Accept Challenges: accept that bad things will happen but viewing them as circumstances that you will face and can overcome verses insurmountable crisis will assist in moving past them rather than allowing them to beat you.
Stop Fearing Change: accepting that change is an inevitable part of life will lessen its negative impact on you and strengthen your ability to face it when it happens. Accepting what cannot be changed will also help you to cope with challenges in life by reducing the factors that you have to face.
Set Small Goals: setting small goals that you can succeed at and accomplish will help reduce feelings of being stuck or of failure. It keeps you moving towards goals without becoming overwhelmed.
Avoid Detaching: take action and be in control of situations rather than allowing them to control you. Not acting on situations will add to feelings of helplessness and work against resiliency. Taking action, even in small ways builds a sense of control, power, and strength.

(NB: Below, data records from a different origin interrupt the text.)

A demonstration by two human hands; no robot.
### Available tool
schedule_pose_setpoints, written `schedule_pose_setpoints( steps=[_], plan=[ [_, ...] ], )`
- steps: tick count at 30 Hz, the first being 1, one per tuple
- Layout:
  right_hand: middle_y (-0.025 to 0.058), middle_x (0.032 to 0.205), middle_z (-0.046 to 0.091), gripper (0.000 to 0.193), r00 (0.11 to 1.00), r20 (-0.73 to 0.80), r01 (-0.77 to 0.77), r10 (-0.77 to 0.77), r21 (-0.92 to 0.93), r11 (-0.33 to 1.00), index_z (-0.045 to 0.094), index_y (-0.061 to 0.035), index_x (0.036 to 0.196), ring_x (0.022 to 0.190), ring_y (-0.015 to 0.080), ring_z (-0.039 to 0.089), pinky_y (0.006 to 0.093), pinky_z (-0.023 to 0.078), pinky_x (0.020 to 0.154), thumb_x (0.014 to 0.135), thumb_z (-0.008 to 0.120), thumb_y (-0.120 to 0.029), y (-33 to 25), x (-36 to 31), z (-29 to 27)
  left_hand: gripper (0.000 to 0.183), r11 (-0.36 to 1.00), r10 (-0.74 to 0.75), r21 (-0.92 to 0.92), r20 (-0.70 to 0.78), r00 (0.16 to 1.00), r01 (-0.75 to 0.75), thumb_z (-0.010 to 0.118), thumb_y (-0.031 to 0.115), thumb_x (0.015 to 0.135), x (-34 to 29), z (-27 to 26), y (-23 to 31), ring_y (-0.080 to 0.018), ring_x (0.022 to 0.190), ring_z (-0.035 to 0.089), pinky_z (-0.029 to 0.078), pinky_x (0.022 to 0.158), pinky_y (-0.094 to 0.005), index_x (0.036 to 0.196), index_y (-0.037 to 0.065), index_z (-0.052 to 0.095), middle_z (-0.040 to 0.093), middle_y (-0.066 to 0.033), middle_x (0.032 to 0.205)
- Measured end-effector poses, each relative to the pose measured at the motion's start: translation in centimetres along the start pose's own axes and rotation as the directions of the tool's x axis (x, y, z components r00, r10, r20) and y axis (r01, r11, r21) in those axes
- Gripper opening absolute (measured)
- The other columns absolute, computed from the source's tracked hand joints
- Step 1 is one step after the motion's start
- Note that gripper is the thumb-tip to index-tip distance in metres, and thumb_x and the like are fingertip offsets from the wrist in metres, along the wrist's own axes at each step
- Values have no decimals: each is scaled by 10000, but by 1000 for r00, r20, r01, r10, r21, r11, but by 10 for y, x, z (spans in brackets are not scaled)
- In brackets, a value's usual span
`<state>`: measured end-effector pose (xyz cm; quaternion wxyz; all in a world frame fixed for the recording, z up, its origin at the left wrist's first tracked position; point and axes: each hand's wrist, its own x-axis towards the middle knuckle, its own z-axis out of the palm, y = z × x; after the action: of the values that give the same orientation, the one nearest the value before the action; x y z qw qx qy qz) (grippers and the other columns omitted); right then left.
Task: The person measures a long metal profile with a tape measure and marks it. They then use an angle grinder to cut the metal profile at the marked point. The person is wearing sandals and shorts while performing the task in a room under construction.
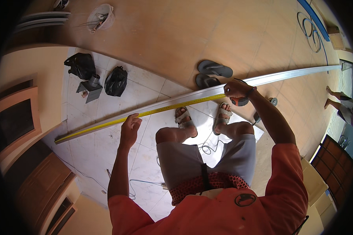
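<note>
Right hand (236,89) fingers grip the case (239,102); left hand (130,131) fingers, loosely open, meet the tape (161,109), apparently to steady it along the bar (286,76).

Yellow tape (161,109) (extended) runs along silver bar (278,77).

Lighting's pretty uneven here. The white floor tiles (204,131) between my feet (180,115) are nearly blown out, while the brown door (43,180) on the left sinks into shadow. The metal bar (282,76) has a pale sheen toward the right. Fisheye bends the walls (17,74), corners go black, far right looks soft.
</note>
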<state>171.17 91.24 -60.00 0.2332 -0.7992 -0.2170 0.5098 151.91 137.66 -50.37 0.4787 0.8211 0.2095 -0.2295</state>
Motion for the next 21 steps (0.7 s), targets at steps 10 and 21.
schedule_pose_setpoints(
  steps=[10,21],
  plan=[
    [126,714,674,201,996,-83,7,-10,-40,999,683,-21,836,659,243,668,357,518,642,777,632,-205,149,117,75,369,963,234,119,84,969,-243,573,85,880,180,156,-145,-244,1036,619,464,939,-371,1239,6,538,653,-158,1057],
    [160,737,663,201,947,-321,-70,17,-155,985,676,-34,816,704,315,660,406,516,683,753,638,-221,179,115,112,325,897,376,240,24,926,-370,664,119,842,218,254,-214,-338,1022,605,462,907,-403,1133,-13,604,643,-182,1054]
  ],
)
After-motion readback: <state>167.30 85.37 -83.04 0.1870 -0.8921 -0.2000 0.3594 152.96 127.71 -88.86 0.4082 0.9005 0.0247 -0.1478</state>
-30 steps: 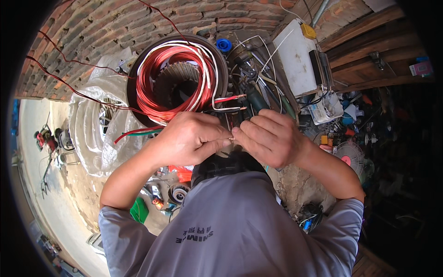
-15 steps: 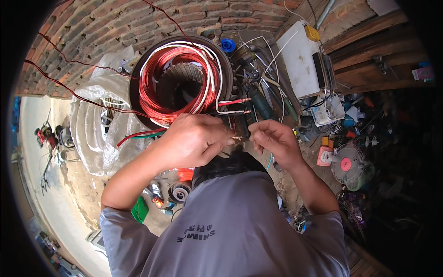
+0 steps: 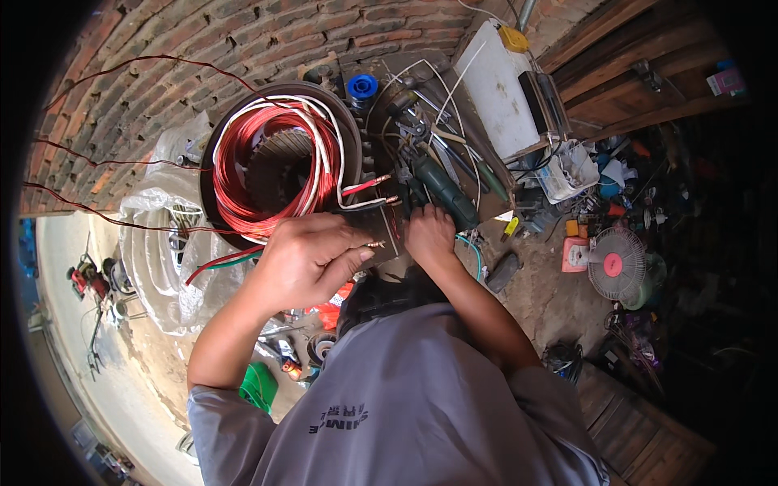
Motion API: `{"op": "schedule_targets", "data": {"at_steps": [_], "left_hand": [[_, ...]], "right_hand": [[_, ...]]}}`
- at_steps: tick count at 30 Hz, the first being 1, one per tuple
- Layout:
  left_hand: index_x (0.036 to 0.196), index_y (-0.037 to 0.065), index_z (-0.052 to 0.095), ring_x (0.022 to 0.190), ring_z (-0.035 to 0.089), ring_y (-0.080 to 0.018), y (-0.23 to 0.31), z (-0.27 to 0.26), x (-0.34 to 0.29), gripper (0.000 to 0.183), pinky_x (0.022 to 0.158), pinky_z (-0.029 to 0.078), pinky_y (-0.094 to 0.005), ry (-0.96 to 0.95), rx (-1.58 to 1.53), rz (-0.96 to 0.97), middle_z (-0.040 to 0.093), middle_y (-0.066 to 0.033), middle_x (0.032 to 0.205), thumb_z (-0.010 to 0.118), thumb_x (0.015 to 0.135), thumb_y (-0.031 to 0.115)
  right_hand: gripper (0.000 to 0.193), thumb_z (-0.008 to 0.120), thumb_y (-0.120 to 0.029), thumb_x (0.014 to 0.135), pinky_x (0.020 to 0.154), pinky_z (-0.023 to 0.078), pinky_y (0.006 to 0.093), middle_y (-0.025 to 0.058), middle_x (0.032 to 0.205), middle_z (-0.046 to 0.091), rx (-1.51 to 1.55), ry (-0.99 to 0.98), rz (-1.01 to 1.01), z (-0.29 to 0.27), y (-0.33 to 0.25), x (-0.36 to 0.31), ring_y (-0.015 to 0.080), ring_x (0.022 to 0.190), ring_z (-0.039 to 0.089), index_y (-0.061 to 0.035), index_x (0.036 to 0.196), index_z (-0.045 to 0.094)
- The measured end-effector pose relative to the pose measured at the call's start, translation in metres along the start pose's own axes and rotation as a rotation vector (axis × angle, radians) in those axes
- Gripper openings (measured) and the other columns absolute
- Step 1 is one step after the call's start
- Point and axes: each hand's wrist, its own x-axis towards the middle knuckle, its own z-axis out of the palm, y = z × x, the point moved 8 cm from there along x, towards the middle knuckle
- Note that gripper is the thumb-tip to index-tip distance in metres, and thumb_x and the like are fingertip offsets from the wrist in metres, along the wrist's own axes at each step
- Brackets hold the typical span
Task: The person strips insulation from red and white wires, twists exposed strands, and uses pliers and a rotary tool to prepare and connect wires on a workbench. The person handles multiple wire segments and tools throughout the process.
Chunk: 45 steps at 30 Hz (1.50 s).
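My left hand pinches an insulated wire near its bare, twisted copper end, which sticks out past the thumb. Just beyond it stands a motor stator, a round metal housing with a thick ring of red winding wire and white leads. Two leads, one red and one white, reach out to the right with copper tips. My right hand rests at the near edge of the tool pile, fingers curled down by dark handles; whatever they grip is hidden. A dark green cylindrical tool lies beside it.
Pliers and other hand tools crowd the board right of the stator. A blue spool stands behind. Clear plastic sheeting lies left; dark red wires stretch toward the brick wall. A fan is at right.
My right hand has moved from beside the copper end, forward and left, down to the tools. My left hand keeps its pinch on the wire. The view has shifted.
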Motion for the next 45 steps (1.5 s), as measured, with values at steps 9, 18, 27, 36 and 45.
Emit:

Focus on Positive Change: focusing on the growth resulting from struggles rather than on the negative impacts help build resiliency and presents more opportunity for strength and positive change. In most cases, people can learn more about themselves and come out of tragedy improved in some way. Focusing on this reduces the emotional damage that it can cause.
Keep Perspective: remember to look at the whole picture rather than blowing up one small aspect into a bigger out of proportion obstacle. This will help in tackling problems without them becoming overwhelming.
Maintain Hope: giving up hope for positive change is the exact opposite of resilience. Giving up hope is to give up. Hope keeps us moving forwards and allows us to tackle challenges that come our way, even without immediate success. Being hopeful that this too will pass and the future can be bright will keep you going and build resilience through trauma.
Keep Self-Care: remember to stop and take care of yourself. Nurture yourself physically and mentally. Do not lose yourself in the difficult times, but care for yourself so that you have the strength to survive the difficult times.
Ask For Help: find help if you need it, from friends, family, or professionals. Part of resilience is knowing your limits and asking for and accepting help when you need it.